Postula fundamentalmente que:

✔ La variabilidad genética se debe, principalmente, a las mutaciones, en los individuos de reproducción asexual, y a la recombinación genética, en los de reproducción sexual.

✔ La selección natural actúa directamente sobre la variabilidad fenotípica, e indirectamente sobre la variabiliad genética.

✔ La evolución debe ser estudiada a nivel poblacional y no individual.

✔ La evolución se produce de manera gradual.

✔ La selección natural conduce a cambios en el pool de genes de la población. Un concepto importante es el de pool génico o conjunto de genes de una población. Podemos definirlo como la suma de todos los alelos de todos los genes de todos los individuos de una población. El pool génico define y caracteriza a una población. Entonces, para esta teoría, la evolución es el resultado de los cambios acumulativos en el pool génico a lo largo del tiempo. Algunos de los factores que pueden producir cambios en el pool génico (y por lo tanto conducir a cambios evolutivos) son: mutaciones, recombinación génica debida al crossing-over, flujo génico (inmigraciones y emigraciones de individuos de las poblaciones) y la selección natural , entre otros.

TEORÍA NEUTRALISTA (Motoo Kimura)

Observaron que dentro de una población hay un elevado número de genes que son polimórficos, es decir, que tienen un gran número de alelos. Muchos de esos alelos no siempre originaban proteínas diferentes y, a su vez, muchas de esas proteínas no diferían en su función, a pesar de tener estructuras primarias diferentes; por ejemplo, isoenzimas (alelos diferentes, pero que dan proteínas similares). Esta teoría sostiene que algunos mutantes pueden propagarse en una población sin tener ninguna una ventaja selectiva. Si un mutante es selectivamente equivalente a los demás alelos, su destino depende del azar. Por lo tanto, los cambios debidos a deriva génica serían tanto o más importantes que los debidos a la selección natural. En síntesis, la mayoría de los genes mutantes son selectivamente neutros, es decir, no tienen selectivamente ni más ni menos ventajas que los genes a los que sustituyen.
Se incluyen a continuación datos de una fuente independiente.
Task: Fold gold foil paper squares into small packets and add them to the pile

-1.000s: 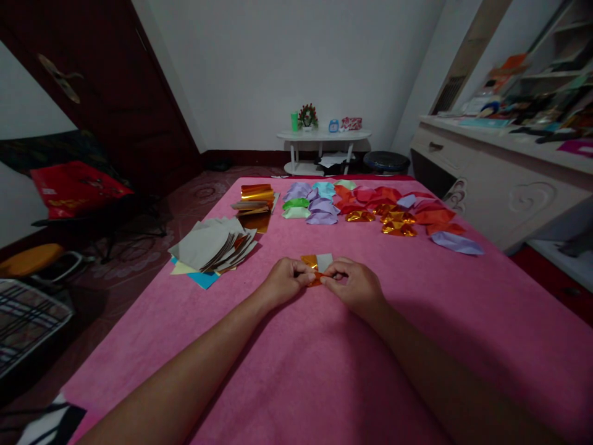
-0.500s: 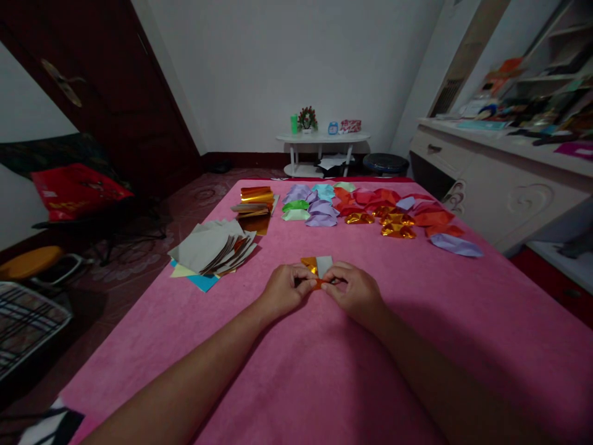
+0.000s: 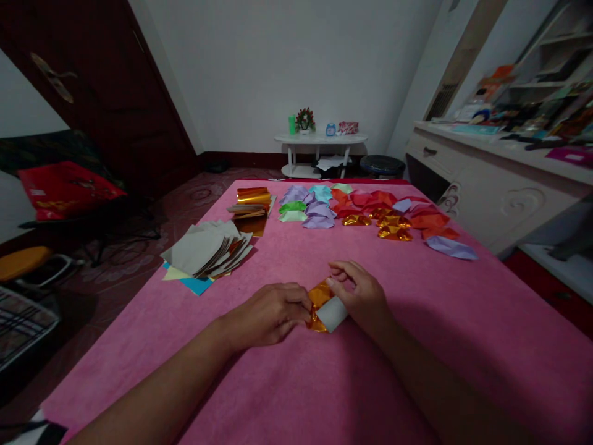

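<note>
A partly folded sheet of gold foil paper (image 3: 319, 296), with its grey-white back showing on one flap, lies tilted on the pink cloth between my hands. The fingers of my left hand (image 3: 273, 312) are bent and closed on its left edge, the fingertips partly hidden. At the opposite side, my right hand (image 3: 364, 293) has its thumb on the foil's upper right edge and its fingers curled. To the left lies a fanned stack of grey-backed foil sheets (image 3: 204, 247). Behind that stands a pile of gold foil sheets (image 3: 252, 201).
Folded paper pieces in lilac (image 3: 319, 215), red (image 3: 365, 199) and gold (image 3: 395, 233) lie across the far part of the pink-covered table (image 3: 278, 395). Blue paper (image 3: 198, 285) pokes out under the stack. A cluttered white cabinet (image 3: 504, 185) stands on the right.
The foil paper has come nearer to me and been turned, showing more gold and its pale flap. My left hand has moved down and left; my right hand's fingers have lifted and loosened from their pinch.
</note>
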`<state>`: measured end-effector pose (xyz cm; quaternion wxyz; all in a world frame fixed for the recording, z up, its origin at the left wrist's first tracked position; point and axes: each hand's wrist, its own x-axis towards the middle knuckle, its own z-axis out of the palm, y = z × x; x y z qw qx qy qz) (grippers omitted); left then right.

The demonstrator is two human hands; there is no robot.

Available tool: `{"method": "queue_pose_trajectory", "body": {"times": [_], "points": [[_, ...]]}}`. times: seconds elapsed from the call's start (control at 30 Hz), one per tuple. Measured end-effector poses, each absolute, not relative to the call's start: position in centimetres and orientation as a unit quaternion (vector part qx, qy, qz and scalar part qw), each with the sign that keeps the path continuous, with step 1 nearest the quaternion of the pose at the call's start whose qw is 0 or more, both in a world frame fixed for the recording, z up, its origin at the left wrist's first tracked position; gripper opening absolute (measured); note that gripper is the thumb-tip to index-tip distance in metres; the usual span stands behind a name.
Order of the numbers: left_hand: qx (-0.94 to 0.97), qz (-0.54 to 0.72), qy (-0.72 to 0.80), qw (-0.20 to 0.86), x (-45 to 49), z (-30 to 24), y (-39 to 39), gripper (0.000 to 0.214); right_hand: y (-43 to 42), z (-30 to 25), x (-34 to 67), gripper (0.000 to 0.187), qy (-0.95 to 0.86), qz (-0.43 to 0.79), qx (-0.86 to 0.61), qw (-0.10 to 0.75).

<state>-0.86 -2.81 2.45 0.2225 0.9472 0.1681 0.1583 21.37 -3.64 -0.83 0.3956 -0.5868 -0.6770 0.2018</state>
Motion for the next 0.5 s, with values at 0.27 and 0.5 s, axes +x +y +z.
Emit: {"method": "queue_pose_trajectory", "body": {"times": [0.27,0.5], "points": [[0.884,0.224,0.348,0.22,1.7,0.8,-4.0,0.029,-2.6,-0.9,21.3,0.027,-0.721,0.186,-0.597,0.299],[0.811,0.2,0.525,0.163,2.2,0.9,-4.4,0.033,-2.5,-0.5,21.4,0.019,-0.733,0.192,-0.6,0.257]]}}
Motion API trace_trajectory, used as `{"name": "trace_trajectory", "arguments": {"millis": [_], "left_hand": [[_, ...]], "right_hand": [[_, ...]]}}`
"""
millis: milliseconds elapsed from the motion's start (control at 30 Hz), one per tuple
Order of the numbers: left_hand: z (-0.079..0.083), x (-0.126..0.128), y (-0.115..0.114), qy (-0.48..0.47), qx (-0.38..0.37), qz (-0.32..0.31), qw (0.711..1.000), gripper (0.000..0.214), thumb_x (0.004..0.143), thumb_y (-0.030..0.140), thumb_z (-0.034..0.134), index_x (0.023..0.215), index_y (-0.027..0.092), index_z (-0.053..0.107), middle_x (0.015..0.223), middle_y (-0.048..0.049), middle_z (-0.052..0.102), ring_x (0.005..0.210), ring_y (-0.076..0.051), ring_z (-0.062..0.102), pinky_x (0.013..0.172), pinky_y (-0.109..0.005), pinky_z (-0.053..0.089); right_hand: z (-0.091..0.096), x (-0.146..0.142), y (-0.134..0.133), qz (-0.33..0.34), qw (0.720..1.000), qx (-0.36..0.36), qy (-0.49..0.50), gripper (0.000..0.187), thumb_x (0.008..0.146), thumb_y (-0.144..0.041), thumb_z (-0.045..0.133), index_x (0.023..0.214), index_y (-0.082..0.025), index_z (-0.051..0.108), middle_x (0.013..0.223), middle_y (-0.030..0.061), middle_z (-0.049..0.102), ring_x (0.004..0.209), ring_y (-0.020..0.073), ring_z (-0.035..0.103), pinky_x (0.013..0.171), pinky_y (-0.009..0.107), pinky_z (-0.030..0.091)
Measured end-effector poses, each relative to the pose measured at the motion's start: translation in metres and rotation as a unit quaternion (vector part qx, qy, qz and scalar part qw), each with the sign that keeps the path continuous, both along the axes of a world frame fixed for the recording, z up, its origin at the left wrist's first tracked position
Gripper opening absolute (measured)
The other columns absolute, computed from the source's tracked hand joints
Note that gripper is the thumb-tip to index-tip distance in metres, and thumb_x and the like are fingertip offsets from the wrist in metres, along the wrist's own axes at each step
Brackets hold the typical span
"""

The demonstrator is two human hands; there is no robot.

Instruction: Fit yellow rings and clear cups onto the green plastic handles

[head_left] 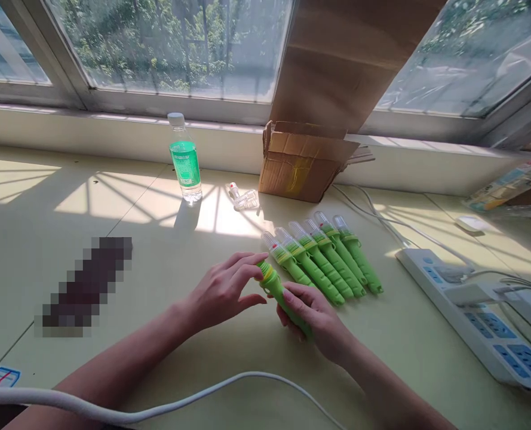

TEORIA SALTACIONAL O DE LOS EQUILIBRIOS PUNTUADOS (Stephen Jay Gould y otros)

Postula básicamente que los procesos macroevolutivos (a nivel de los taxones) son independientes de los microevolutivos (a nivel de especies) y no son su consecuencia directa. Características de los procesos macroevolutivos:

✔ Mayor incidencia del azar que de la selección natural.

✔ Macromutaciones y alteraciones de genes maestros (genes que regulan a otros genes) son la principal fuente de variabilidad genética.

✔ Las especies y taxones de rango superior surgen en forma esporádica y se mantienen relativamente estables durante largos períodos de tiempo.

✔ El ritmo de la evolución no es gradual sino que procede a saltos. Para los procesos microevolutivos, sostienen que son válidos los agentes de cambio y ritmos propuestos por la Teoría Sintética.